■ **Exercise details**:
Find "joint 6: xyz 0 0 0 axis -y" and "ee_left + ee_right" in the records below. Copy the lines holding them and every line between, exactly, and no others.

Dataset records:

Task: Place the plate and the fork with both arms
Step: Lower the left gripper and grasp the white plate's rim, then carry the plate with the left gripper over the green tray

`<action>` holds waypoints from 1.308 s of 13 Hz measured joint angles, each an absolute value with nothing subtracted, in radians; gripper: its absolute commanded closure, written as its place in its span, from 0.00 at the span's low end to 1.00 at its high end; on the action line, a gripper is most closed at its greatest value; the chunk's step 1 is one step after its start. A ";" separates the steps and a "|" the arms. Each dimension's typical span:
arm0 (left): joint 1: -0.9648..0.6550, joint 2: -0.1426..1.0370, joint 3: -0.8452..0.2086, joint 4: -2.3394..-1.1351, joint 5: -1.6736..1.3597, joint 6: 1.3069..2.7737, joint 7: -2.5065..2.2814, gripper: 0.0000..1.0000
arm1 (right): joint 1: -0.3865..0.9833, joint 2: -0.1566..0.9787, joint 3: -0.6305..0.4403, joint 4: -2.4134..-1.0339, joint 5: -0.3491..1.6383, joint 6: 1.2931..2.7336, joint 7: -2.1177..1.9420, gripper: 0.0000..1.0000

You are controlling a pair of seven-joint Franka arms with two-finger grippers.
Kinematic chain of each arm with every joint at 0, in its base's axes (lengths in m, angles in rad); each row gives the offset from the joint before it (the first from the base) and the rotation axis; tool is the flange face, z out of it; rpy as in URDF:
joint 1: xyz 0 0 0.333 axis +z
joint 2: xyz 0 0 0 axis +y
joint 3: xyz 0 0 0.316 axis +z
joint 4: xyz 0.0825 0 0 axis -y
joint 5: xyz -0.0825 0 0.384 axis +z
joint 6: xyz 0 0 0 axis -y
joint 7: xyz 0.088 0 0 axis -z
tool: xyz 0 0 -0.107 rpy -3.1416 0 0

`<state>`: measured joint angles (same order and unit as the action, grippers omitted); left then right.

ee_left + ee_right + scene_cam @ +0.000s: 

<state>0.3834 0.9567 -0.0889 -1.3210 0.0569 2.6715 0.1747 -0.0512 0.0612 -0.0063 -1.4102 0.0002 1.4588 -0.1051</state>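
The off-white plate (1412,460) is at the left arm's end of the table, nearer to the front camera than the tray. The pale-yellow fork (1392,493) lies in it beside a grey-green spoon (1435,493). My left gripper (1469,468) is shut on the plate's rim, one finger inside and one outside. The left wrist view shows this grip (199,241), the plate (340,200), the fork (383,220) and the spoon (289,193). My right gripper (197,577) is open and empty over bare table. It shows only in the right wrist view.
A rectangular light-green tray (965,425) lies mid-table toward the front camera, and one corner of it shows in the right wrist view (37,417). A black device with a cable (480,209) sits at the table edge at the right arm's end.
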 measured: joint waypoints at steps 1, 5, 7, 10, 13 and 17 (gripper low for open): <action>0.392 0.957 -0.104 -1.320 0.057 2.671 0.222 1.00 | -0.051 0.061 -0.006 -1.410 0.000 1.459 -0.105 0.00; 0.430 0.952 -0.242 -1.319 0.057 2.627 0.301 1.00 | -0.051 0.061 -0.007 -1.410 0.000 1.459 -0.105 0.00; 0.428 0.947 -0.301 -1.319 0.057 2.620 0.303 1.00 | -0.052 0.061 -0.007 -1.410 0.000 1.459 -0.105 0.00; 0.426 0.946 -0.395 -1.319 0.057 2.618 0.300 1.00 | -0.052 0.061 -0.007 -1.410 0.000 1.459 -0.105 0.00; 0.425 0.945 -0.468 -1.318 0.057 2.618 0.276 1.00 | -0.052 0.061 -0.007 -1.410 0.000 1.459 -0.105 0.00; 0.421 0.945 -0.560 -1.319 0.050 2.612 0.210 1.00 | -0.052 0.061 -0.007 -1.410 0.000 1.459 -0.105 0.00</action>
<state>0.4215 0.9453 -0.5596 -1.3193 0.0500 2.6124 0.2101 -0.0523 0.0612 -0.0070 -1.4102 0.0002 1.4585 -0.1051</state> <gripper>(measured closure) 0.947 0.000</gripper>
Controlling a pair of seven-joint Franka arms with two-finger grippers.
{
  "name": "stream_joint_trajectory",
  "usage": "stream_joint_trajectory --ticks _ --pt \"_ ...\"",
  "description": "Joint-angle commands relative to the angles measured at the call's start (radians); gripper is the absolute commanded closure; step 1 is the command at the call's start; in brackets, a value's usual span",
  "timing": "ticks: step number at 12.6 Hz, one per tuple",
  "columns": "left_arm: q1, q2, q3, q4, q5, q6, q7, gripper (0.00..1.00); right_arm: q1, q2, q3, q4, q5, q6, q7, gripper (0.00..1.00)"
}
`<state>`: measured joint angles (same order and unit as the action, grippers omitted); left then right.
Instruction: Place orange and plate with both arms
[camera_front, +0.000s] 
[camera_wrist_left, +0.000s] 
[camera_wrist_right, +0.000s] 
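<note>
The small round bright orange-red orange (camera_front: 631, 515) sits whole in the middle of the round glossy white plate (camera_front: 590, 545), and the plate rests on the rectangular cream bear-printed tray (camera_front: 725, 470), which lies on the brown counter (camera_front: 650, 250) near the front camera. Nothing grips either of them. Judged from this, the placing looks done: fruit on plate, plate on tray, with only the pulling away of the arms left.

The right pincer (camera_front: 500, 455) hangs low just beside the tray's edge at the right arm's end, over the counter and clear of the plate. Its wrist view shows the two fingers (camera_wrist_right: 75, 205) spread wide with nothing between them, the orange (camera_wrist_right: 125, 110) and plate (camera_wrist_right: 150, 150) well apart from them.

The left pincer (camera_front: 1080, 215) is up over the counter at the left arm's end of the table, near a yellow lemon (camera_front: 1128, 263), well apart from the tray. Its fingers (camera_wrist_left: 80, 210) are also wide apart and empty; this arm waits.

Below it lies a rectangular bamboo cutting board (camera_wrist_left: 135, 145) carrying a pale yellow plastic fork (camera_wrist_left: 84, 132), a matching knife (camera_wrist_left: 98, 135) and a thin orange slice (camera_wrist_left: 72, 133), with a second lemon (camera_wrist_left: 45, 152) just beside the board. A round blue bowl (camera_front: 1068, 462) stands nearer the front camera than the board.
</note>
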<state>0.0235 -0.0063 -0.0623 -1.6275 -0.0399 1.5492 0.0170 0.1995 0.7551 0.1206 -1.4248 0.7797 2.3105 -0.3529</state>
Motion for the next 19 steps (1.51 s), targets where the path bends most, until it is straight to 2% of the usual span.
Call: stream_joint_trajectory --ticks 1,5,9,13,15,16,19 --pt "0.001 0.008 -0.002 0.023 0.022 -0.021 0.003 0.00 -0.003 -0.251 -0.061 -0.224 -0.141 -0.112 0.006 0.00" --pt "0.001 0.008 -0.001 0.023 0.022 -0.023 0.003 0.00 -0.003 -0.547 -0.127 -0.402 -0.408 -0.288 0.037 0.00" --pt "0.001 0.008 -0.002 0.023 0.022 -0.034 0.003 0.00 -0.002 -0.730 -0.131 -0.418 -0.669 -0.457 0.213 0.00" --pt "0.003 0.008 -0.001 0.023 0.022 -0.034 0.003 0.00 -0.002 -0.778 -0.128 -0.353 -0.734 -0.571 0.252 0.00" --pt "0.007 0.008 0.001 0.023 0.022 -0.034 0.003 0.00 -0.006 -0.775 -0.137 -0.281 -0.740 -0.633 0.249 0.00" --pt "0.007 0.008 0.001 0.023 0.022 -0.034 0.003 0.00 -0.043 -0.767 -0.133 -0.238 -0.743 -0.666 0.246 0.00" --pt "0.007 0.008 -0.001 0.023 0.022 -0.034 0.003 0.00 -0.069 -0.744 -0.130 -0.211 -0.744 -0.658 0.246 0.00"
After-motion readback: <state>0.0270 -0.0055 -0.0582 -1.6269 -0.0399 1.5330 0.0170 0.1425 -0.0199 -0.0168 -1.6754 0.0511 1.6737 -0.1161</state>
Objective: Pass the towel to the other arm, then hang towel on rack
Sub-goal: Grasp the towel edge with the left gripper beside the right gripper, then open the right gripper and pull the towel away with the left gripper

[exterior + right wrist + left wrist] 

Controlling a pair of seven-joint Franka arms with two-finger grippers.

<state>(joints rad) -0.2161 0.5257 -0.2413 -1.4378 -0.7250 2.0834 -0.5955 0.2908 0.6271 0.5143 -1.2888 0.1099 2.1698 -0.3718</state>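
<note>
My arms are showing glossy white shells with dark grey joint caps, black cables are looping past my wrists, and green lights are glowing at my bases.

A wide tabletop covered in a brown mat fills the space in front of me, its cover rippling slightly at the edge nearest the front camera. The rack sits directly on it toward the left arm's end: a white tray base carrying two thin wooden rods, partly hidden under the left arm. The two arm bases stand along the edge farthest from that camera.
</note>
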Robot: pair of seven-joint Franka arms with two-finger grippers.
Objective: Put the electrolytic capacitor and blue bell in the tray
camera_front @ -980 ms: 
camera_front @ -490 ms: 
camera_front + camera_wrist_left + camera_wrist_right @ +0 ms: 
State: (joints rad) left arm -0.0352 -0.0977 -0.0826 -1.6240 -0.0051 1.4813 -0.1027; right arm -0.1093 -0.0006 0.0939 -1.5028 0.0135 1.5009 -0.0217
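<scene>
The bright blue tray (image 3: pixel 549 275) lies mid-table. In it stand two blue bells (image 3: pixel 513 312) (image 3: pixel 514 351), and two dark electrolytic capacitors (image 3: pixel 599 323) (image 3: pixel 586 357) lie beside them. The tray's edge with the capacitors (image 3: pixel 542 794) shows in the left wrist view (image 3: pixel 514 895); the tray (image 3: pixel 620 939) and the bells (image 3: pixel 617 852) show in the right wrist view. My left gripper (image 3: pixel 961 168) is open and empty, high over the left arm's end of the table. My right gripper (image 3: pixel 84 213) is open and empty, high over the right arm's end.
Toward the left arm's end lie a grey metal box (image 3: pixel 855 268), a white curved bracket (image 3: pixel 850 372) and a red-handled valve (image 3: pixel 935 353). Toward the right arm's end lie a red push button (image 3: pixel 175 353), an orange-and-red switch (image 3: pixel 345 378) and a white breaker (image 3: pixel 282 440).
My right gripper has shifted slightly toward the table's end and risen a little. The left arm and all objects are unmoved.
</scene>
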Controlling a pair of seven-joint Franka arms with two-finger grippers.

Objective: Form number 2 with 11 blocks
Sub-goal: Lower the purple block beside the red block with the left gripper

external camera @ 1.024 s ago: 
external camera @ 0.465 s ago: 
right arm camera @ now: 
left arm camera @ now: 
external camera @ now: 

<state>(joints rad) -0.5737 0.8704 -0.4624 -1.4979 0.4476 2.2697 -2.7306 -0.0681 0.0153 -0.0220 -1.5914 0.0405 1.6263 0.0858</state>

■ **Solution to this task**:
joint 6: xyz 0 0 0 axis -y
joint 7: xyz 0.088 0 0 axis -z
tool: xyz 0 0 -0.107 rpy -3.1416 0 0

`<state>`: measured joint angles (same order and unit as the action, grippers omitted); left then right.

ee_left + ee_right + scene_cam @ +0.000s: 

No additional work is needed on this exercise.